» Exercise brief
From the entries below, copy exactly the lines from the one that contains "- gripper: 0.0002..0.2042" through the one that contains "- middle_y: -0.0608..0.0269", both included, and only those.

» Data extracted from a collection
Segment Open
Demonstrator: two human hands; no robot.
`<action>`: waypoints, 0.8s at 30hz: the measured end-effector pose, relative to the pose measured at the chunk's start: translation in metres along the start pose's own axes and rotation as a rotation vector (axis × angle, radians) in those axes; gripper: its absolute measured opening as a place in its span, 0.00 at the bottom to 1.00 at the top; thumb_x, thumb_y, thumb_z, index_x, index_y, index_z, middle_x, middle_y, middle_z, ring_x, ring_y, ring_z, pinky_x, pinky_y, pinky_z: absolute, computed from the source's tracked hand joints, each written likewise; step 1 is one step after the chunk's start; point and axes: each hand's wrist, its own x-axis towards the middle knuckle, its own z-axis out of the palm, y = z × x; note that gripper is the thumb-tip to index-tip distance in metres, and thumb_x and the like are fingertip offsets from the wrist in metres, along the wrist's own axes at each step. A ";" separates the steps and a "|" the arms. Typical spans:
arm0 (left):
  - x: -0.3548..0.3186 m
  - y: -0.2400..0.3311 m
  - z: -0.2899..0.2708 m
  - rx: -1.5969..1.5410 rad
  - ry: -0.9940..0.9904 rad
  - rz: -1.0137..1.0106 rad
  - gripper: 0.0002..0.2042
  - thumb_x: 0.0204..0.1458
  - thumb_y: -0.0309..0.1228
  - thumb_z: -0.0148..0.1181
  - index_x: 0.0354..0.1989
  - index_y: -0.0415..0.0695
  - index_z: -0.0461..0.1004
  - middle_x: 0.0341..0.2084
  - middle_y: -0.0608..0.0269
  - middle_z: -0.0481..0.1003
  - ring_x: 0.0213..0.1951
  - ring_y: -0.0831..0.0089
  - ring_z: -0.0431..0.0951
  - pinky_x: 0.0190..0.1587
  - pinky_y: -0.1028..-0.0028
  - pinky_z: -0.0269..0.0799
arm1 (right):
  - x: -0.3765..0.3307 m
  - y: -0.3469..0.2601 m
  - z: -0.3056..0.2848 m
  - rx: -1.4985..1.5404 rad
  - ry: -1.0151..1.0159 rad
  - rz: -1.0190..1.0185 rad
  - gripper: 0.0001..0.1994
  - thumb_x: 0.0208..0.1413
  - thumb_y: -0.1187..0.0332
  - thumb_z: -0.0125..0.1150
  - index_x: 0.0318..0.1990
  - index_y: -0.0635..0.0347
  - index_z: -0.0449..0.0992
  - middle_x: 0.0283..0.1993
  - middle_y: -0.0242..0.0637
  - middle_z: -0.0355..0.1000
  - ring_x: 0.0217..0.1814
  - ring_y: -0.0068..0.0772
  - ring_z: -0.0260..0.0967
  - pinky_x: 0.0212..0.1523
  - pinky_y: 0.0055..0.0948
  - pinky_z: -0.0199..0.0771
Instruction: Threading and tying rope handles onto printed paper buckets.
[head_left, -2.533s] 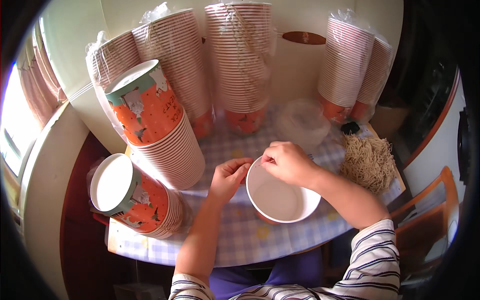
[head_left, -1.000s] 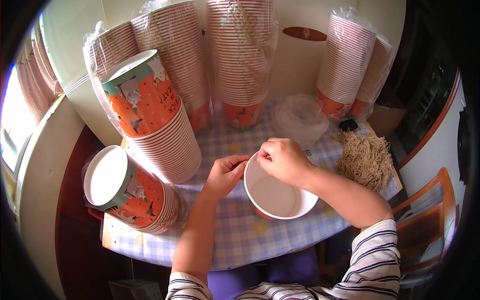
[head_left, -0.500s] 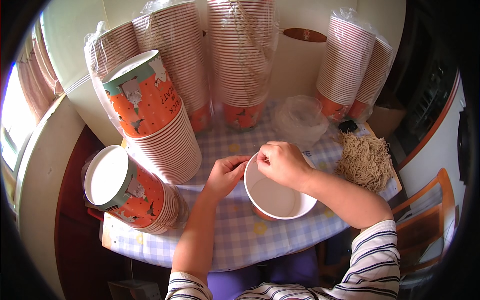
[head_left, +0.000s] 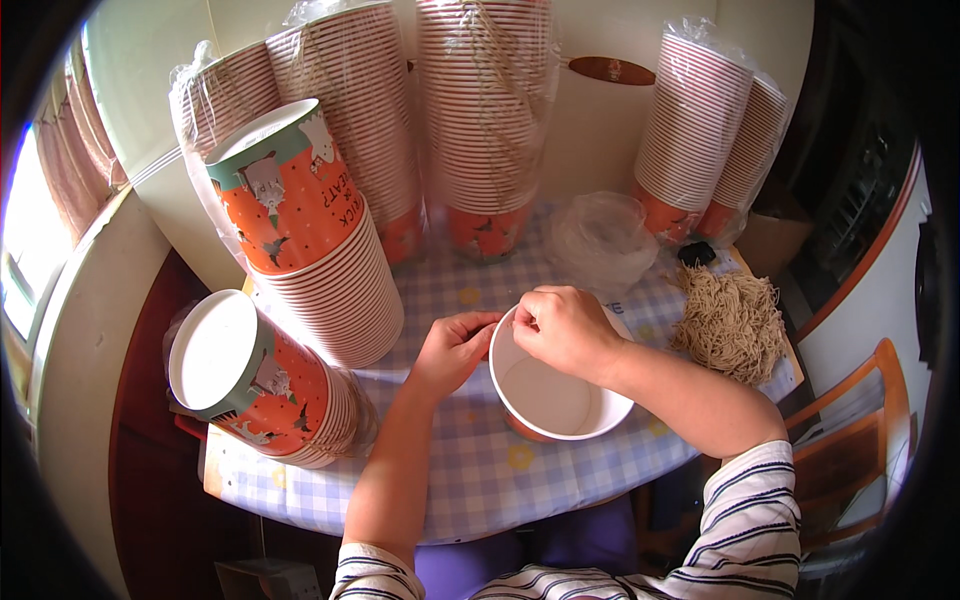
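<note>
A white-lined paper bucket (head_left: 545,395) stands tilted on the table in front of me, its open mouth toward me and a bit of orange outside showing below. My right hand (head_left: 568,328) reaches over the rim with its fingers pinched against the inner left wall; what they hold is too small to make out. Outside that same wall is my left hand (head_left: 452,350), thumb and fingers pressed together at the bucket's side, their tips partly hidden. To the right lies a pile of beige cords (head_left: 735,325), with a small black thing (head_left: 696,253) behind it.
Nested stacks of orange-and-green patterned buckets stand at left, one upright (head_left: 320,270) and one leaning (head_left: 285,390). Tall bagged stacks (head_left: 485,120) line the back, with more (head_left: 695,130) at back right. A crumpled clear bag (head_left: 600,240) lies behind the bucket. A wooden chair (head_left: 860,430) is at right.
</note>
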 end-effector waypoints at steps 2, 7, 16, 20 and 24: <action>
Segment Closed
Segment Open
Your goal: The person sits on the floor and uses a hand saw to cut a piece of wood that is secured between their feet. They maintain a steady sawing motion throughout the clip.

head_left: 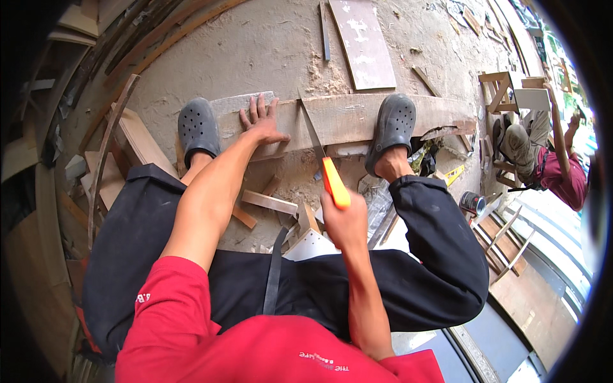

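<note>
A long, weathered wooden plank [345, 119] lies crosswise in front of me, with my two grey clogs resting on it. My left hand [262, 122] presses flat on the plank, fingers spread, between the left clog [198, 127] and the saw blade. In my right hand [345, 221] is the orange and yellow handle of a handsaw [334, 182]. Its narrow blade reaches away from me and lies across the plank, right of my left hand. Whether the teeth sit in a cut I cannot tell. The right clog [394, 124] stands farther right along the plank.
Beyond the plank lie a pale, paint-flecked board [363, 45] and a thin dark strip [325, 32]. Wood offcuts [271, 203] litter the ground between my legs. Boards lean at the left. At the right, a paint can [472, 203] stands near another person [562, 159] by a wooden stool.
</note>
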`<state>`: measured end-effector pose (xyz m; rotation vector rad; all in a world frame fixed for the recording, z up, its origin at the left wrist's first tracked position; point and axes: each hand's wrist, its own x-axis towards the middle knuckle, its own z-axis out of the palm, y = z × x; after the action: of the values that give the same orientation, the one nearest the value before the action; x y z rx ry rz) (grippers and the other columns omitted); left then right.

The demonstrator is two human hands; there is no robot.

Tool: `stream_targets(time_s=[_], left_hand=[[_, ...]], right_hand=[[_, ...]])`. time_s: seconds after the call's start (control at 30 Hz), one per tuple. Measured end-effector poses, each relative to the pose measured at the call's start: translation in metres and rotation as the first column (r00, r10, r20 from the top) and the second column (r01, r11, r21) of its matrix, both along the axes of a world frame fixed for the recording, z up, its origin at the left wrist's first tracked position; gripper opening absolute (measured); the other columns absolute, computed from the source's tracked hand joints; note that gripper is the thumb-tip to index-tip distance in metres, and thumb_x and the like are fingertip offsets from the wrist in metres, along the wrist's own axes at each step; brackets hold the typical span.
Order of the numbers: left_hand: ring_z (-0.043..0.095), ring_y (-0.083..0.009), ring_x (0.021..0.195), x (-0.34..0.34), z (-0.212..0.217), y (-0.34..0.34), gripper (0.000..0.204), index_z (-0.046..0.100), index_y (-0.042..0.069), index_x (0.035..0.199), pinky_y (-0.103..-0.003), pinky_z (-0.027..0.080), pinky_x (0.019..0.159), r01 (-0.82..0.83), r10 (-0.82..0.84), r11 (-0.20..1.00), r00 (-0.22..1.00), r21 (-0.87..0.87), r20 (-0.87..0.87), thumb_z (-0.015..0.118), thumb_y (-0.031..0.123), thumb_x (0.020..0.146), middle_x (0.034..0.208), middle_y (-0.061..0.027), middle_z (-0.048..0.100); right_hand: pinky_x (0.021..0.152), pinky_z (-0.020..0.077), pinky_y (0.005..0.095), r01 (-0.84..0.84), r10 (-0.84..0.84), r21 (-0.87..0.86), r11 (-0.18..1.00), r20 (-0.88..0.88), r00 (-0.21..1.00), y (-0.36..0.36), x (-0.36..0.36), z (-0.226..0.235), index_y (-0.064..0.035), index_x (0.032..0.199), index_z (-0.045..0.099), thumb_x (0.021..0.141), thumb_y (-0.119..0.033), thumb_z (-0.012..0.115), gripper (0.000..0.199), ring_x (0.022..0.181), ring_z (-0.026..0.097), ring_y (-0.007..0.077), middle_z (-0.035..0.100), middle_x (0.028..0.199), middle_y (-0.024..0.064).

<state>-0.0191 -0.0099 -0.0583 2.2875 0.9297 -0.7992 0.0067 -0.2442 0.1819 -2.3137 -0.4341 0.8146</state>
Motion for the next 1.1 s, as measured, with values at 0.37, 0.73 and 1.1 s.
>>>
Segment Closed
» Solution for this task
  - gripper: 0.0002..0.2042
  - thumb_x: 0.0204..0.1458
  - thumb_y: -0.0309..0.1228
  - thumb_z: -0.0148..0.1181
  - index_x: 0.0354..0.1989
  - index_y: -0.0415..0.0695
  - index_z: -0.0461..0.1004
  - middle_x: 0.0341..0.2084
  - middle_y: -0.0608..0.0269

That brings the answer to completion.